Когда боковая дорога пропадает из зеркала заднего вида, дышать становится легче. Теперь вдали виднеется церковь Люкке, и Нина поворачивает налево к усадьбе Тофта. Проезжает хлева и сады, овец и лошадей в загонах. Едет по липовой аллее, ведущей к усадьбе, и сворачивает направо. Машину заполняет запах животных, когда Нина проезжает конюшню и поднимается по пригорку. На вершине несколько всадников останавливаются у края дороги, пропуская ее машину, и Нина машет им рукой. Съезжает с пригорка и едет дальше по петляющей полоске асфальта. Вдоль дороги пасутся коровы, за полем блестит вода залива. На фоне скал мачты парусных яхт кажутся белыми как мел. По другую сторону дороги в ряд стоят дома. В садах батуты, к стенам гаражей прислонены детские велосипеды.
Нина въезжает на подъездную дорогу, ведущую к желтой двухэтажной вилле.
Газон все еще не подстрижен.
Нина выходит из машины, большими глотками пьет соленый воздух. Прежде чем идти в дом, надо успокоиться. Не злиться, не быть несправедливой.
Воздух в прихожей теплый и спертый, и Нина оставляет входную дверь открытой. Вешает сумочку на крючок, а ключи – в шкафчик. Аккуратно выставляет в ряд обувь.
Кухня залита солнцем. Мраморные поверхности блестят. Нина открывает холодильник. Смотрит на полки, которые заполнены едой, и это приятно.
Но надолго ли? Что будет, если Маркус не скоро найдет новую работу?
В голове Нины рождается мысленная спираль, которая начинается с процентов по кредиту, а заканчивается тем, что она становится бездомной. Она понимает, что не голодна. Не отходя от раковины, выпивает стакан воды.
Нина обожает эту кухню, этот дом. Сверкающее за окном море. Но в мысли вламывается Юэль и все портит. Меняется перспектива. Она смотрит на все его осуждающим взглядом.
Сломать можно все. Благополучная жизнь, которую Нина себе собрала по крупицам, становится жалкой, лишенной перспектив.
– Ау? – кричит она, заглядывая в гостиную.
Маркус лежит на диване с ноутбуком на коленях. Снимает наушники и заспанно смотрит на нее.
– Уже так поздно? – спрашивает он.
Нина не отвечает. Идет в ванную. Видит, что мокрое белье так с утра и лежит в стиральной машине.
Ее переполняет бешенство, оно почти опьяняет. Сейчас с ним справиться сложнее.
Они разные. Маркус не знает, что значит расти в тех условиях, в которых росла Нина. Она всегда была вынуждена держать хаос под контролем. Любая нить могла распустить все полотно. Малейшая трещина могла превратиться в пропасть. У Маркуса никогда такого не было. Он полагается на то, что все рано или поздно наладится само собой.
Нина нюхает мокрые носки. Обычный запах. Она вытаскивает все и бросает в сушилку.
Нина берет себя в руки. Включает сушилку и возвращается в гостиную.
– Ты сегодня поздно лег спать? – спрашивает она у Маркуса.
В ее голосе появляется что-то резкое и язвительное, что она не успевает пресечь.
– Я не мог уснуть, – отвечает Маркус.
– Если бы не спал по полдня, было бы проще.
Маркус обиженно смотрит на Нину.
Она вздыхает и выжимает из себя улыбку:
– Прости, я сегодня не в настроении. Придется работать в ночную смену.

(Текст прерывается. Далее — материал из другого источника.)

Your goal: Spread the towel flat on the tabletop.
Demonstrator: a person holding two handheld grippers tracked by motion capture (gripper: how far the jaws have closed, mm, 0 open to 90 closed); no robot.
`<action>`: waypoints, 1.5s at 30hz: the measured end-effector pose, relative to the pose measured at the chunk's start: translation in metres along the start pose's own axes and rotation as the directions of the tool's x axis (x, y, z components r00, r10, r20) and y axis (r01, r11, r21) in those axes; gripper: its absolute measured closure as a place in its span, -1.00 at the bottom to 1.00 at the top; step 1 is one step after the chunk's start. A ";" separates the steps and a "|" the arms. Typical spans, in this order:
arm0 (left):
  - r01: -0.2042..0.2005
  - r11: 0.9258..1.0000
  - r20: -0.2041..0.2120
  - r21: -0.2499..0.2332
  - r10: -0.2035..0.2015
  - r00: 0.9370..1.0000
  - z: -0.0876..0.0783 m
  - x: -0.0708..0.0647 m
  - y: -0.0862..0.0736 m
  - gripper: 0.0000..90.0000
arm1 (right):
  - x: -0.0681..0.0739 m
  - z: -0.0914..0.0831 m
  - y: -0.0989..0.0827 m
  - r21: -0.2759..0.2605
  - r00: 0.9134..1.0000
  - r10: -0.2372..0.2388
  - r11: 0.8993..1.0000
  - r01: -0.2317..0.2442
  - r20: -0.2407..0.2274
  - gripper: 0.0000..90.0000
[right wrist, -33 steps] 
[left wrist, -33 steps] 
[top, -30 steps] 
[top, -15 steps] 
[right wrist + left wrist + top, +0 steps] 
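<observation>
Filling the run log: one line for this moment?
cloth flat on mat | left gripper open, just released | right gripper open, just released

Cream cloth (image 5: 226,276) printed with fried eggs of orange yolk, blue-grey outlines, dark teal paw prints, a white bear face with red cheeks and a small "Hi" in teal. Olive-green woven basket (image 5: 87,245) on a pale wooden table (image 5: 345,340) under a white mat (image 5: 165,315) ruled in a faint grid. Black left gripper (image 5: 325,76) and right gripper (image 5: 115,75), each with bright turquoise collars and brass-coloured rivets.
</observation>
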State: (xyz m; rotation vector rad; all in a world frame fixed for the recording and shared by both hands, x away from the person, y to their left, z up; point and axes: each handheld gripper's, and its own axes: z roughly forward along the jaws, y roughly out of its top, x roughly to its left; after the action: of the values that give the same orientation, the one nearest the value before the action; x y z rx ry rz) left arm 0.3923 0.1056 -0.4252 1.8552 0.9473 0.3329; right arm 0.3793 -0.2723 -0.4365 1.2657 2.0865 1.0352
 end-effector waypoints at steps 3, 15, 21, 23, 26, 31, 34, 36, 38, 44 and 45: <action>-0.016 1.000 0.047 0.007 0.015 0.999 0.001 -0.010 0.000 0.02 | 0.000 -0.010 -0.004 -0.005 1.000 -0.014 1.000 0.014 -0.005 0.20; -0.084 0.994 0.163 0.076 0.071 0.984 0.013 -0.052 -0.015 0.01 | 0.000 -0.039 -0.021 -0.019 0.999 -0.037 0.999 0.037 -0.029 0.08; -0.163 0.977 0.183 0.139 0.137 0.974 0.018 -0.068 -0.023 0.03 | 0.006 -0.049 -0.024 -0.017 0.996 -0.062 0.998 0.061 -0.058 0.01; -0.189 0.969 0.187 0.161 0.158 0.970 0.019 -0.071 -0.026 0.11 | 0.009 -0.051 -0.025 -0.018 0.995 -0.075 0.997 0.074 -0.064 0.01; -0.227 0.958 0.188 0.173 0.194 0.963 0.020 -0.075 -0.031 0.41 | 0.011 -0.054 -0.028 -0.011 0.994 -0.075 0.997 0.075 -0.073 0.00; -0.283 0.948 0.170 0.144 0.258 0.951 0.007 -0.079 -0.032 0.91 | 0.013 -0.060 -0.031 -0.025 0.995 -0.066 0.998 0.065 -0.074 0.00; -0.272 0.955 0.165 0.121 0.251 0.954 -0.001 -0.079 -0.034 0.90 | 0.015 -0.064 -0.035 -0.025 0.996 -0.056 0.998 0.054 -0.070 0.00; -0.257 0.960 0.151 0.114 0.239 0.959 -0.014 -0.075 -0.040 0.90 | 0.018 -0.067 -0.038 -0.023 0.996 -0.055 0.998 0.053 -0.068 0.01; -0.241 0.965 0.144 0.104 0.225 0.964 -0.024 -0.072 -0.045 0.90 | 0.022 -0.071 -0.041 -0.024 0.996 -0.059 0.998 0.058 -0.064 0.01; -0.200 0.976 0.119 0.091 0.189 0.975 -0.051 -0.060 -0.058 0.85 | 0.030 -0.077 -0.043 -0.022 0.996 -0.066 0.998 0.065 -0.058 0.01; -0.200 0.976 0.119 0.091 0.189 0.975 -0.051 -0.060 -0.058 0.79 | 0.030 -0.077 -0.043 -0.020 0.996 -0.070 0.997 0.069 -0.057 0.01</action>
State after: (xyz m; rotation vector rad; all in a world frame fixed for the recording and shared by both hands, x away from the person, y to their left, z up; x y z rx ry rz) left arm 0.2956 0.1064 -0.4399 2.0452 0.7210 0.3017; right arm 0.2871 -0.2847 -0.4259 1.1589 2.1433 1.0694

Так удобно все валить на работу.
– Бедняга! Кажется, в термосе на кухне остался кофе, если хочешь, – предлагает Маркус.
Интересно, ему так же тяжело дается вежливая интонация? Эта вежливость хуже всего. Она похожа на смирительную рубашку, из которой Нине не выбраться.
– Лучше мне воздержаться от кофе, – говорит она. – Я попробую поспать, чтобы выдержать всю ночь. От Даниэля что-нибудь слышно?
– Нет. Он должен был позвонить?
– Было бы приятно узнать, что он хотя бы жив.
– Он объявится, когда ему понадобятся деньги, – улыбается Маркус и берет наушники.
– Юэль вернулся, – сообщает Нина.
Маркус поднимает на нее глаза. Теперь в его взгляде гораздо больше интереса.
– Ой! – только и произносит он.
– Монику положили в «Сосны».
– Ты с ним виделась?
Нина колеблется.
– Нет. Но Элисабет сказала, что он был пьян или что-то вроде того.